She hugged him closer. “I am sorry for your loss, and I know you dread assuming the title, Joseph, but it need not be a burden.”

“Dread.” He considered the term. “That is not putting it too strongly. I must vote my seat, I must wade through all the courtesy invitations. I must leave cards all over creation when I arrive to Town. My daughters must now have a come out—”

She kissed him into silence. Put her mouth right over his and didn't desist until he was kissing her back.

Joseph felt her sigh against his throat.

“You will be in a position to steer the course of events in the Lords, Joseph. You are a caretaker by nature, and better you should have the responsibility than some gouty old marquis concerned only with protecting his own privileges and oppressing the Catholics.”

“But Town, Louisa?”

“We'll have family there. Maggie's husband bides there frequently. Sophie's husband will soon be invested. His Grace's influence will put you on any committee you choose, and you and I will host the most scintillating political dinners seen in ages.”

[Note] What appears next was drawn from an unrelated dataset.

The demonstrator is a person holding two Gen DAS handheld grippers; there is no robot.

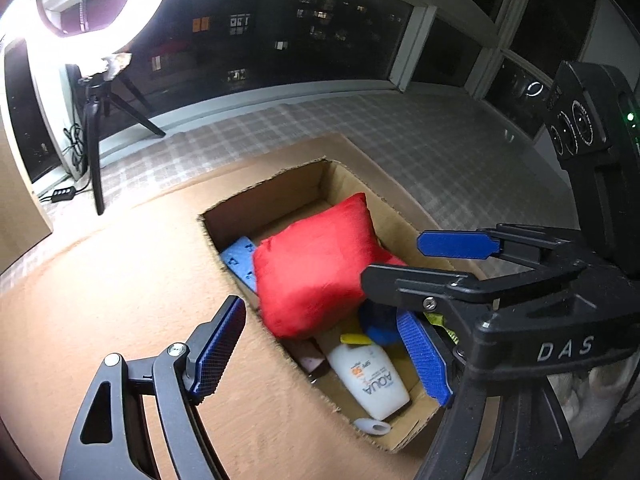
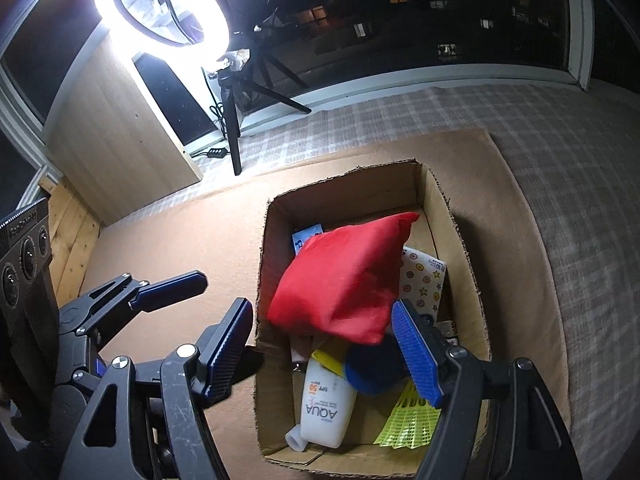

A shaft of light pierced the gloom of Joseph's mood. “You aren't in the least daunted by this, are you?”

“I have no gift for small talk, Joseph, but the political types haven't either. You and I both have a complement of brains, and your common sense is the equal of anybody's. We shall contrive.” She was confident in her complement of brains and well she should be. While Joseph was by no means as confident of his own intellectual gifts, in this, he was confident of his wife.

He purely hugged her, drawing in her clove-and-citrus scent and silently thanking heaven that this woman had consented to be his spouse.

And then he recalled his dependents in Surrey.

Could a baron weather the scandal of multiple bastards any more easily than a lowly pig farmer could?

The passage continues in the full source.